In Shalhevet’s case, Chief Operating Officer Ms. Sarah Emerson sent emails sent to parents Oct. 29, Nov. 5, and Nov. 8, with an attached letter from the Health Department urging them to take students to the doctor if they showed regular cold symptoms and mention they’d been exposed to pertussis.    

Signed by Dr. Sheree Poitier, Chief Physician 1 of the Los Angeles County Department of Public Health, it said students who were coughing “may not attend school until their doctor sees them.”    

But Shalhevet did not require proof of treatment or a negative pertussis test for students with symptoms to be in school.

Dr. Higashi said it was because of the size of the school.  For example, Harvard Westlake’s email provided the contact of their school’s own Community Health Officer, something Shalhevet does not have.

Dr. Higashi said that Shalhevet handled the situation well given that there was no designated person to track the spread.  

“This is the issue that we’re looking at now: how do schools track these things?” Dr. Higashi said in mid-December after all five cases were announced.

“It’s really difficult for a school like Shalhevet to pretty much set up its own surveillance, to have one person whose task it is to track all of this stuff.

“I think Shalhevet did more than most schools do to raise awareness about what to do. I want to commend the school for trying to get the word out and actually getting kids tested, because that was important.”

However, because there were six faculty members with infants under one year old, Dr. Higashi recommended that students should avoid babysitting, especially for faculty members and others with children in that age group.

In addition, choir director Mrs. Joelle Keene cancelled two weeks of practice when a third case of the illness was diagnosed among the Choirhawks.

Mrs. Keene said she had discussed the situation with Dr. Higashi after freshman Danielle Finn, who sings alto in the group, was diagnosed Dec. 8.

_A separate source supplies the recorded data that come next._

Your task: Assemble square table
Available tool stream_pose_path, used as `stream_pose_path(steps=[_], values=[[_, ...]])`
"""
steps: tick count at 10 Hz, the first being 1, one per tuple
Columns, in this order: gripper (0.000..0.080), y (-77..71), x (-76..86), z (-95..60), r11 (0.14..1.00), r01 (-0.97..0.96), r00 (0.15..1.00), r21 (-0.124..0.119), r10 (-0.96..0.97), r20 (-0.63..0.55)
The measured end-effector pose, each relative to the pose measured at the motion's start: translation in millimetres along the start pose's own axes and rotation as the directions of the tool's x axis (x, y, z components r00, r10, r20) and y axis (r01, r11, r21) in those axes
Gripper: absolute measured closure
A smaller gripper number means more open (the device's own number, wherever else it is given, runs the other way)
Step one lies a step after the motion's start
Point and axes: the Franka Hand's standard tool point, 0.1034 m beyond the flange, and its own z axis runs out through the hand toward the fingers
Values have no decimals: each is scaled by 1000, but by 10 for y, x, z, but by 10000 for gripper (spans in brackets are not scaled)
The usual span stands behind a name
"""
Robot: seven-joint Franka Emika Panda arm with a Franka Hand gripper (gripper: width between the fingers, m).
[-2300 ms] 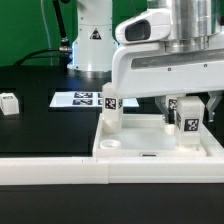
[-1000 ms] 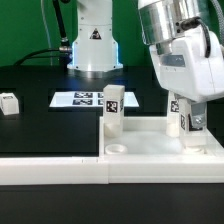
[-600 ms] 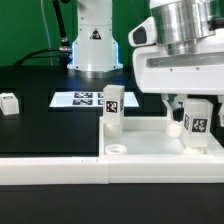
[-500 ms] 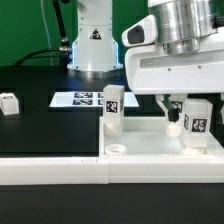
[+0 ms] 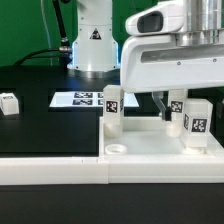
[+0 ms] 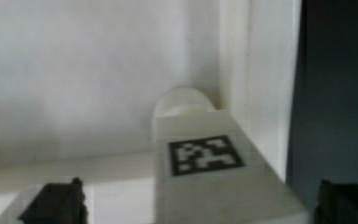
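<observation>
I count one square table top and three short legs for sure. Two stand upright on it, the first standing leg and the second standing leg, and one loose leg lies on the bench. A possible fourth beside the second is too hidden to call, and there is also one marker board and one long white rail.

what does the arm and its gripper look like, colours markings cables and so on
The gripper has a blocky white housing under a silvery round wrist, with a dark oval window on its side. Its fingertips are black. The arm's base is white, with a black triangular label and a blue glow at its foot. Black cables run beside it.
</observation>
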Motion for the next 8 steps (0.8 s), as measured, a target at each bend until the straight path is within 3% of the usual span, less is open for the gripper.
stream_pose_path(steps=[1, 2, 3, 4, 5, 8], values=[[151, 8, 0, 2, 1000, 11, 1000, -2, -11, 0], [284, 3, -2, 3, 1000, -25, 1000, -1, 25, 0], [284, -4, -5, 4, 995, -100, 995, 3, 100, 2], [424, -9, -7, 4, 987, -162, 987, 4, 162, 3], [512, -10, -7, 4, 974, -228, 974, 4, 228, 3], [511, -21, -4, 9, 862, -507, 862, 17, 507, -1]])
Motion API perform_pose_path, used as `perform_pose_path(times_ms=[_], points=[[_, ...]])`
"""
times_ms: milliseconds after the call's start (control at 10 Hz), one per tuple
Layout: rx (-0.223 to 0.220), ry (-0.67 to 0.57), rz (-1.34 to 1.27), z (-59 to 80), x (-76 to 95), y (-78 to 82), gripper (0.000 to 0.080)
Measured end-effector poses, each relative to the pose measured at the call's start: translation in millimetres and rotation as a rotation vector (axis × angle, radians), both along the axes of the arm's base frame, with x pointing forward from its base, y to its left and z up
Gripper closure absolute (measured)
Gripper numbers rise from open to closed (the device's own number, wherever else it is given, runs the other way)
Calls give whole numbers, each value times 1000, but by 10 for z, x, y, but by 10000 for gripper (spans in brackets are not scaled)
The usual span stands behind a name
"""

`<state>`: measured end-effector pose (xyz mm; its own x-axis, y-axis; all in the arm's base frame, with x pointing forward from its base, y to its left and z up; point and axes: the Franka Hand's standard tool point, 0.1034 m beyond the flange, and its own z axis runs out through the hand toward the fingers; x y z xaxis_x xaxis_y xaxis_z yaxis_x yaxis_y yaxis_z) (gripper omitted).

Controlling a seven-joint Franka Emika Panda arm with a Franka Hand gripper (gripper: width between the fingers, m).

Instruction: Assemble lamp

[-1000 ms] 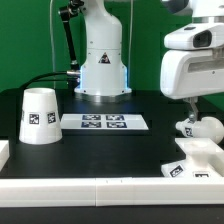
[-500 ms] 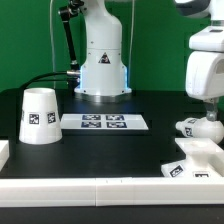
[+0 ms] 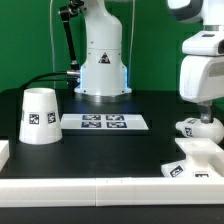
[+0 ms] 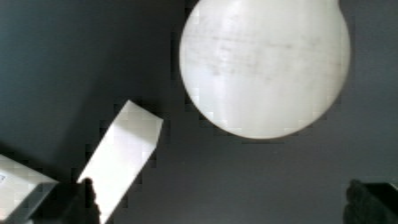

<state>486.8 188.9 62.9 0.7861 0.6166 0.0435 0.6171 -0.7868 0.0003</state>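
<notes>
The shade [image 3: 38, 115] stands well apart at the exterior view's left, while the square base [image 3: 197, 153] sits at the right with the bulb [image 3: 188, 128] lying just beyond it. The gripper [image 3: 203, 113] hangs close above the bulb, jaws apart and empty. In the wrist view the bulb's long axis runs crosswise to the line between the fingertips [image 4: 377, 196], so closing should pinch its narrow width.

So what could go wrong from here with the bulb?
The rounded bulb lies loose; in the wrist view it sits off-centre from the open gripper, so a closing finger might push it rolling. The base is close by, and a descending finger could clip it.
</notes>
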Motion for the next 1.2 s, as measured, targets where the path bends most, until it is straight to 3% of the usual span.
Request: perform_pose_path(times_ms=[200,500,600,1000,1200], points=[[-3,6,61,-81,-152,20,100],[-13,28,58,-86,-159,16,100],[-53,107,55,-108,-242,-17,100],[-171,332,50,-131,-274,-93,100],[-247,453,3,-143,-256,-8,100]])
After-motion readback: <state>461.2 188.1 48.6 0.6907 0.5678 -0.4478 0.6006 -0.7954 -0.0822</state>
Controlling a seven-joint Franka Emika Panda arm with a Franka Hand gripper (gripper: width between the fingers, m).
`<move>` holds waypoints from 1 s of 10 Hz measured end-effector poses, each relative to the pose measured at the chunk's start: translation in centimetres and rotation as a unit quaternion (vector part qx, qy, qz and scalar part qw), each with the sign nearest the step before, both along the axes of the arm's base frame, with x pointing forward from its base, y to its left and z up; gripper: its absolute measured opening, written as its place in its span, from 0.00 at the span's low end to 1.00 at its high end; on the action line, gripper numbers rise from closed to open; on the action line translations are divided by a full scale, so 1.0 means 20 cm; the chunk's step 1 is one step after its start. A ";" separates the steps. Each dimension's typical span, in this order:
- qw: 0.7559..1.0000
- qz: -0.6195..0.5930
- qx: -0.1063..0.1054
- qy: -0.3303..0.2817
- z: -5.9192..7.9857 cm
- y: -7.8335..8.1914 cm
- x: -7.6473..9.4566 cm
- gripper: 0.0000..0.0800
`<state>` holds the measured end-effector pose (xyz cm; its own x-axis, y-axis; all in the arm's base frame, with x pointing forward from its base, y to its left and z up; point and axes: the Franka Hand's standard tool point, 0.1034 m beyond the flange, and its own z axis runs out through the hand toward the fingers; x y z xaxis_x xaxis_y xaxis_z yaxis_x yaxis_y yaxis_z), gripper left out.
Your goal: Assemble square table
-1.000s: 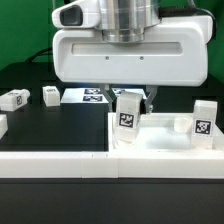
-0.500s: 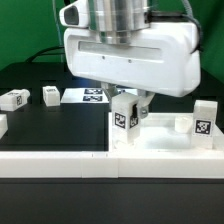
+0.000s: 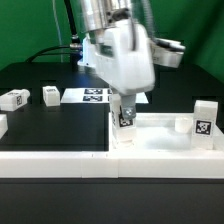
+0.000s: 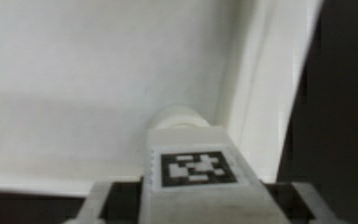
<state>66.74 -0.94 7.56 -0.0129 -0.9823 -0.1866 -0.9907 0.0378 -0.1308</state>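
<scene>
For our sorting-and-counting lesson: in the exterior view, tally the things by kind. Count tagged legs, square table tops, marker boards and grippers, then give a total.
tagged leg: 4
square table top: 1
marker board: 1
gripper: 1
Total: 7

Arm's looking pretty clean from where I'm standing: a shiny silver-grey ribbed wrist cylinder (image 3: 100, 14) is sitting up top, and the gripper (image 3: 126, 108) housing under it is showing as a smooth white plastic box with rounded corners. Short dark fingers (image 3: 137, 101) are poking out underneath, and thin black cables (image 3: 68, 30) are hanging behind.
</scene>
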 end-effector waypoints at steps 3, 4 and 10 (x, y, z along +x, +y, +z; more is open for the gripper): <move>0.994 -0.102 0.014 0.020 -0.01 0.04 0.01 0.37; 0.995 -0.102 0.014 0.019 -0.01 0.04 0.01 0.37; 0.975 0.220 -0.035 -0.019 0.01 0.02 0.00 0.81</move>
<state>66.73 -0.55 7.69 0.4176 -0.9019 -0.1103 -0.9036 -0.3996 -0.1542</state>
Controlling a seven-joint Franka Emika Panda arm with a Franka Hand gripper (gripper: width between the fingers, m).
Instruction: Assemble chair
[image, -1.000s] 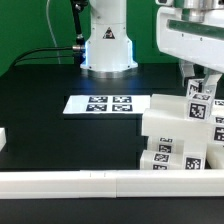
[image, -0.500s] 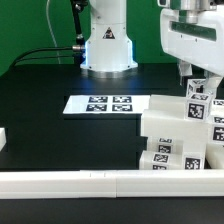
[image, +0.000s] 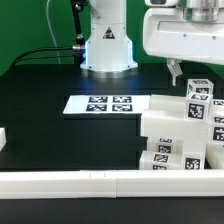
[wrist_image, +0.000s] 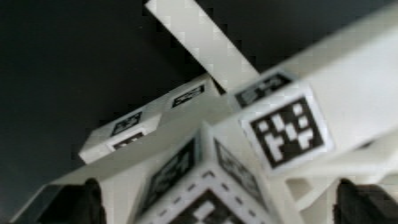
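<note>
Evidently much of the chair (image: 180, 130) is already put together: white tagged slabs and blocks are seen stacked as one cluster at the exterior view's right, close against the long white rail (image: 100, 180), with one tagged piece standing upright on top, though how many parts are left to fit cannot be told. The gripper (image: 176, 72) is held just above that cluster with its jaws spread wide and nothing gripped, and the marker board (image: 106, 104) is seen lying flat on the black table (image: 50, 120), well apart from the build
</note>
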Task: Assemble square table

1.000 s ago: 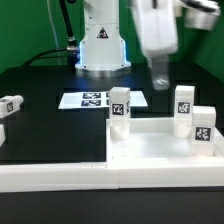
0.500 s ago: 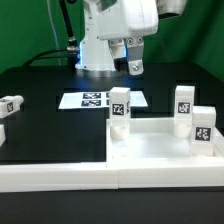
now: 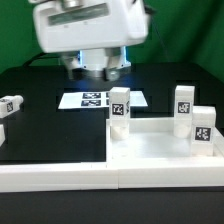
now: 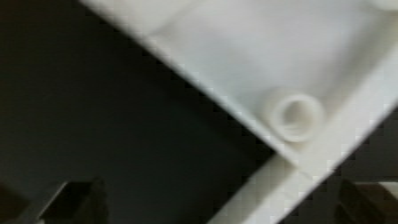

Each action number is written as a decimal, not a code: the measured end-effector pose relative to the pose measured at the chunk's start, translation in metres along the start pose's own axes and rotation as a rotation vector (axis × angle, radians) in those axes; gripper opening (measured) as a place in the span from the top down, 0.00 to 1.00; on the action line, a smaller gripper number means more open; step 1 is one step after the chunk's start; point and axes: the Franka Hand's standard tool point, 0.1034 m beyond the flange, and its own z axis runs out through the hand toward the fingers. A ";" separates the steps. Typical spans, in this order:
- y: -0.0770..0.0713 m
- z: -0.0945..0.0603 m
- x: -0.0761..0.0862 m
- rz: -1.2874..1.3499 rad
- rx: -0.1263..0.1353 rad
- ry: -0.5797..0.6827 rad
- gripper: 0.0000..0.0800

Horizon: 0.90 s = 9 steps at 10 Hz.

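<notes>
Exterior view, scanned from its left to its right: at about nine o'clock, a loose leg [image 3: 11, 104] lying on its side on the black table [image 3: 45, 85], tag face showing, with another white piece [image 3: 2, 133] cut by the frame edge just below it. Toward eleven o'clock, the blurred white body of the arm [image 3: 85, 28] filling the upper part of the frame, fingers not visible here. Beneath it, just above centre, the marker board [image 3: 98, 100] lying flat with its black tags. At centre, an upright leg [image 3: 120, 110] standing at the near corner of the square table top [image 3: 160, 150], which occupies the five o'clock area with its raised rim and open tray face up. Along the lower edge, a long white wall piece [image 3: 55, 174] running from seven o'clock toward the top. At three o'clock, two more upright tagged legs, one [image 3: 185, 108] behind and one [image 3: 203, 130] in front, both standing at the top's far-right side.

Wrist view: white rim of the table top [image 4: 214, 60] crossing diagonally, a round corner socket [image 4: 295, 116] showing. Dark finger tips [image 4: 68, 200] visible at the lower corners, set wide apart, nothing between them; pincer [image 4: 222, 205] spread and empty, hovering over that corner.
</notes>
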 end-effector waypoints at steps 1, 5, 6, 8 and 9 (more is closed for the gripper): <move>0.030 -0.005 0.008 -0.125 -0.008 -0.002 0.19; 0.065 -0.008 0.026 -0.273 -0.019 0.012 0.19; 0.066 -0.008 0.027 -0.271 -0.019 0.013 0.19; 0.071 -0.007 0.025 -0.272 -0.019 -0.011 0.19; 0.090 -0.004 0.030 -0.271 -0.026 -0.018 0.19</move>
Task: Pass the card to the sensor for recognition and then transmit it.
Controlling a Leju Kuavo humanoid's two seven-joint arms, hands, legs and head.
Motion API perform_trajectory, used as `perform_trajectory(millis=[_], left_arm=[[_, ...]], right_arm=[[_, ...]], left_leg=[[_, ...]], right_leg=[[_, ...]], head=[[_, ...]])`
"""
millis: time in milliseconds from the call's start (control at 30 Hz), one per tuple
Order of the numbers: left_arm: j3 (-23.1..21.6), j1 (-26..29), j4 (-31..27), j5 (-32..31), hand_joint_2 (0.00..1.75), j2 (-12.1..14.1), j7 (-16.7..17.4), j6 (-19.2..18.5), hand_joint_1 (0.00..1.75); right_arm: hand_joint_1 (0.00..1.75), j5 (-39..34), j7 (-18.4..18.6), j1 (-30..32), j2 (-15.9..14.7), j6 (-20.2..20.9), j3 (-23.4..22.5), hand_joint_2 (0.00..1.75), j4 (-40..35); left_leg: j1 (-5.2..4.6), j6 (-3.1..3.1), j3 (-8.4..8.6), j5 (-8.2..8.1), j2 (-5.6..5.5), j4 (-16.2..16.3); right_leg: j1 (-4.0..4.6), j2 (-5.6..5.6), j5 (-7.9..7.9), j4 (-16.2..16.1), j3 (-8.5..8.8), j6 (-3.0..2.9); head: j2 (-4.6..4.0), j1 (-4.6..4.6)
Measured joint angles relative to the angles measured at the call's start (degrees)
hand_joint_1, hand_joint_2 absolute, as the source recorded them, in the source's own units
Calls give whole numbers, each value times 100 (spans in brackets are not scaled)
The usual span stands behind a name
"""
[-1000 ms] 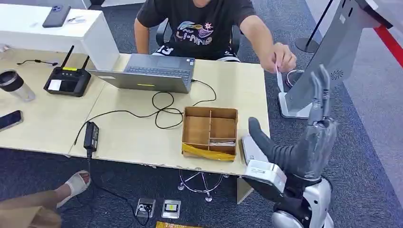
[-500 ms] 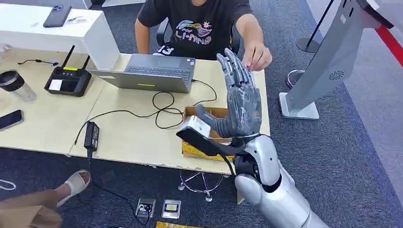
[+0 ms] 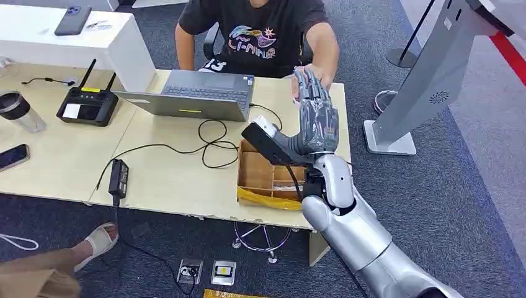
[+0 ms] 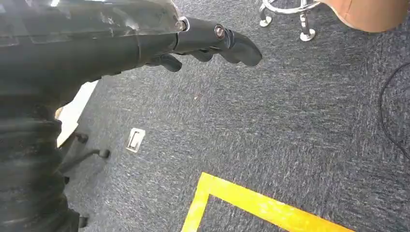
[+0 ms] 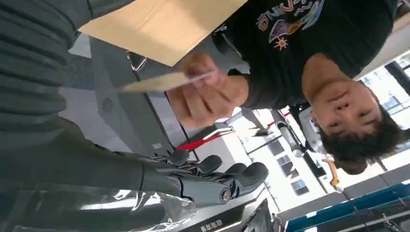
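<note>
A silver robot arm rises from the lower right, its grey right hand raised upright over the far right part of a pale wooden table, fingers extended and apart, holding nothing. A seated person in a black printed T-shirt reaches a hand just behind those fingers. Below the robot hand sits a brown cardboard divided box. An open grey laptop and a black cable lie nearby. A grey slanted kiosk stand stands on the carpet to the right.
</note>
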Motion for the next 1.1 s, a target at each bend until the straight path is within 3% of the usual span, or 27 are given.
perform_trajectory(millis=[367,867,933,1000,1067,1100], left_arm=[[0,11,0,-50,175,2,302,-7,0],[0,13,0,28,175,2,223,0,0],[0,13,0,26,175,2,223,0,0],[0,13,0,13,175,2,236,0,0],[0,13,0,-13,175,2,240,0,0],[0,13,0,-55,175,2,240,0,0]], right_arm=[[0,-15,81,-114,11,-415,-107,175,684],[0,199,90,-82,11,-354,-151,175,946],[26,214,92,-62,11,-341,-151,175,946],[30,232,92,-39,13,-321,-151,175,937],[56,265,92,-6,11,-310,-153,175,920],[61,293,122,13,11,-310,-155,175,902]], left_leg=[[0,0,2,0,2,1],[0,0,3,0,3,1],[0,0,3,0,3,1],[0,0,3,0,3,1],[0,0,3,0,3,1],[0,0,4,0,3,1]], right_leg=[[0,5,0,0,0,0],[0,8,0,0,-1,0],[0,8,0,0,-1,0],[0,8,0,0,-1,0],[0,8,0,0,-1,0],[0,8,0,0,-2,0]], head=[[0,2],[0,2],[0,0],[0,2],[0,0],[0,0]])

“She said singing tends to ‘aerosolize respiratory secretions,’ which I imagine means to make particles smaller,” Mrs. Keene wrote in a message to the Choirhawks on Schoology. “When you sneeze, you sneeze larger droplets, and everyone knows and so you use a tissue or whatever. But when you sing, the same thing that would be a droplet is instead a spray, more of a mist, and no one is aware of it. Which would make it easier to spread in a singing group.”

Danielle said her doctor was initially doubtful that she had pertussis because her symptoms did not include coughing. Most other cases, including seniors Josh Sarir and Hannah Friedman, experienced intense coughing and difficulty breathing prior to their diagnosis.

“The doctor said it’s not whooping cough, but I asked him to test it,” Danielle said. “But two days later, the results said I had it, and now I’m on antibiotics and everyone in my house is on it also.”

She missed five days of school as required and returned the following Friday.

On Feb. 26, the Health Department announced that it was monitoring three “clusters” of pertussis cases in schools, affecting students ages 11-18.  It said the median number of cases the clusters was 17.

Reached by the Boiling Point, Idriss Fasassi, Epidemology Analyst at the LA County Department of Public Health Immunization Program, would not share the names of the other schools in the cluster. But he said he was not aware of the pertussis case at Shalhevet, and Shalhevet is not among the three.

Community Editor Jacob Joseph Lefkowitz Brooks contributed to this story.